I think I have mentioned this before, but once, as we were driving through Alabama, I couldn't believe how many "animal shelters" we saw along the highway. These were run-down, filthy shacks. I cannot imagine the condition of the animals inside during an Alabama summer. And besides, there were no people to be seen, so I imagine the animals were just left alone in there for most of the time. It was heartbreaking.


----------



## Brandy's Mom

I was in ours here in Shelby County last summer. It was hot and smelly, and the dogs all looked so miserable. 

That one shelter euthanizes something like 40 animals every day. The reason why I want to spend my time volunteering for the golden retriever rescue rather than the Humane Society/ASPSCA is that I don't think I could handle the loss of all that innocent life.


----------



## goldencrazy

There are just too many people out there that "don't believe" in getting their pets spayed/neutered (read that: won't spend the money). I just don't understand people that get a dog or cat and as soon as it does something they don't like, it's driven out to the country and dropped off. We see it all the time out here in the boonies. Nice dogs and cats running down the road, confused, scared, dazed - yesterday they had a home, today they're in a corn field .... tomorrow they're pregnant. 

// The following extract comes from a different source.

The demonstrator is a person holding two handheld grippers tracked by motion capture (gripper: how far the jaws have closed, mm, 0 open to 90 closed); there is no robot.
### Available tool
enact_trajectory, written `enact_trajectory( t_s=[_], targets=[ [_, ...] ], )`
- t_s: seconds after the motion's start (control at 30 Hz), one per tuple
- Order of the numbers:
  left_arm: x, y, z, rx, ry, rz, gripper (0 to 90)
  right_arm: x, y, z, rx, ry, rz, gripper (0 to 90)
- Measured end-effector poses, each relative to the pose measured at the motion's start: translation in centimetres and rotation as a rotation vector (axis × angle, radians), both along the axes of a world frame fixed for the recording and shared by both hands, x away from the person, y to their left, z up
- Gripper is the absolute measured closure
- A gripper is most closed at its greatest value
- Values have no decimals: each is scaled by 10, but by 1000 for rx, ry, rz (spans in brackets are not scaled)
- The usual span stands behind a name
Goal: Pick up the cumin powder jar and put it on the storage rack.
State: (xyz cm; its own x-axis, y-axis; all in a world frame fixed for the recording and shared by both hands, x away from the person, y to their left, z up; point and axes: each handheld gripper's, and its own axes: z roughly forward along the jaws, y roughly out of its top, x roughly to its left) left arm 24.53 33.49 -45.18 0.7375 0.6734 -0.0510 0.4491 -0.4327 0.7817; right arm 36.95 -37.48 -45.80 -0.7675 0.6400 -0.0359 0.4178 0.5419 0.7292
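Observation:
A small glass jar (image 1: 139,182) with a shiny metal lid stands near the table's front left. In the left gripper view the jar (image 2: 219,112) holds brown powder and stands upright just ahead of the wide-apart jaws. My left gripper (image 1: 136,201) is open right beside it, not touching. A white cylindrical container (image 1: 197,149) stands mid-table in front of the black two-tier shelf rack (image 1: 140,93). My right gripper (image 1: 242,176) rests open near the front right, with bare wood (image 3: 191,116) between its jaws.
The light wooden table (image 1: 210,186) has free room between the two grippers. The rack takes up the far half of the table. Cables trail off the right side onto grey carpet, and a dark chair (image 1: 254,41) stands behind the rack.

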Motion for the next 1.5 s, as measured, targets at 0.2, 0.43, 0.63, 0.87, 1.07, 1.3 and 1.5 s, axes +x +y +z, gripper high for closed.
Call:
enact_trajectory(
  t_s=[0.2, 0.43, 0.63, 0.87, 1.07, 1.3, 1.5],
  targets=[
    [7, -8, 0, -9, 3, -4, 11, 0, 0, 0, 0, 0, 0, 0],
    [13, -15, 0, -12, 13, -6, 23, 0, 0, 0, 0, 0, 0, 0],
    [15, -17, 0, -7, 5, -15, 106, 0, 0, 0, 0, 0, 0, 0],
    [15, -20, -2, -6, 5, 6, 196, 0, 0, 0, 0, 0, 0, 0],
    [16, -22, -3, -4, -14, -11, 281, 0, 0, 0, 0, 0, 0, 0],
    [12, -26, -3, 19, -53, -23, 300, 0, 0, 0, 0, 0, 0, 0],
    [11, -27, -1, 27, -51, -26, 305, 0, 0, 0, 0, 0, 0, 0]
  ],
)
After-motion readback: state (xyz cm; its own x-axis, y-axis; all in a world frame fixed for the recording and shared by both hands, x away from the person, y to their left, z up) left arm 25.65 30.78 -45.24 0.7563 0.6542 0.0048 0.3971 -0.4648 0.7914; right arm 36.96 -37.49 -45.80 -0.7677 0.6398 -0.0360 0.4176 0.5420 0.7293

Man, I just don't get it......

Regarding the money issue:
We had a stray cat adopt us last summer ... someone dropped it off, it still had a flea collar on. Nice cat, we called a local vet: "How much to get her spayed?" "Well, first you bring her in for an office visit and get shots, then you bring her in for a second visit for boosters, then you bring her in 3rd time for procedure." You do the math, it would have cost over $400 to have a stray cat fixed at this vet's office! Called another vet: "It's a stray? Bring her on in and we'll do it for 80 bucks for you." We took her in and now use this place for our vet needs. Fantastic place, fantastic vets. They seem to actually care more for the animals than their European Vacation fund.


----------



## Brandy's Mom

There is some legislation down here for mandatory sterilization of all pets whether you buy them from a breeder, pet store or humane society. 

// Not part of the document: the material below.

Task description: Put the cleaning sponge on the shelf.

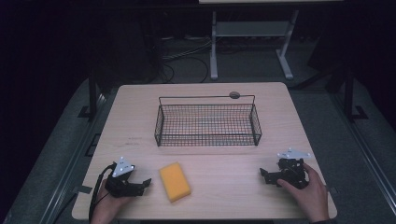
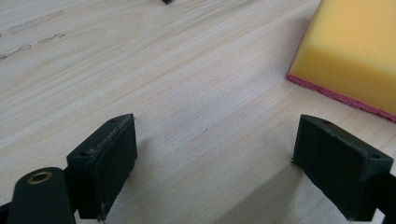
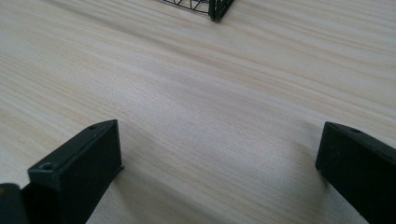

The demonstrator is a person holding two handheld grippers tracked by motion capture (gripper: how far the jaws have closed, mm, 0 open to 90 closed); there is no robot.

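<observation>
From the high view, the left gripper point(image 1: 145, 183) sits near the front edge of the wooden table point(image 1: 140, 107), held by the person's left hand point(image 1: 109, 205). Its jaws are wide apart and hold nothing. The yellow sponge point(image 1: 174, 181) lies flat on the table just beside this gripper, right in front of its jaw tips, but not touching them. The right gripper point(image 1: 264, 176) is held by the right hand point(image 1: 310, 189), well apart from the sponge, and its jaws point toward the sponge. The wire basket point(image 1: 208, 122) stands farther back, beyond both grippers and between them. In the left gripper view, the two black jaws stand wide open with only bare wood between them. The sponge point(image 2: 355, 51) is ahead of the jaw on the right side, close to it, and it has a thin red layer along its bottom. In the right gripper view, the right gripper's jaws are also spread wide with nothing between them. A corner of the basket point(image 3: 215, 7) shows far ahead of them.
</observation>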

I don't think reputable breeders should be punished and put out of business. But how many people show their pets in conformation competition? How many have a legitimate reason NOT to spay/neuter? 

I am usually 100% against government interference. But when healthy, terrific animals suffer and die because of people's ignorance and neglect, maybe it's time we take a closer look at how to manage the situation. 

These poor animals aren't at fault. I'd like to make the people who put them into this situation to spend 30 days in a hot, smelly, noisy humane society pen.


----------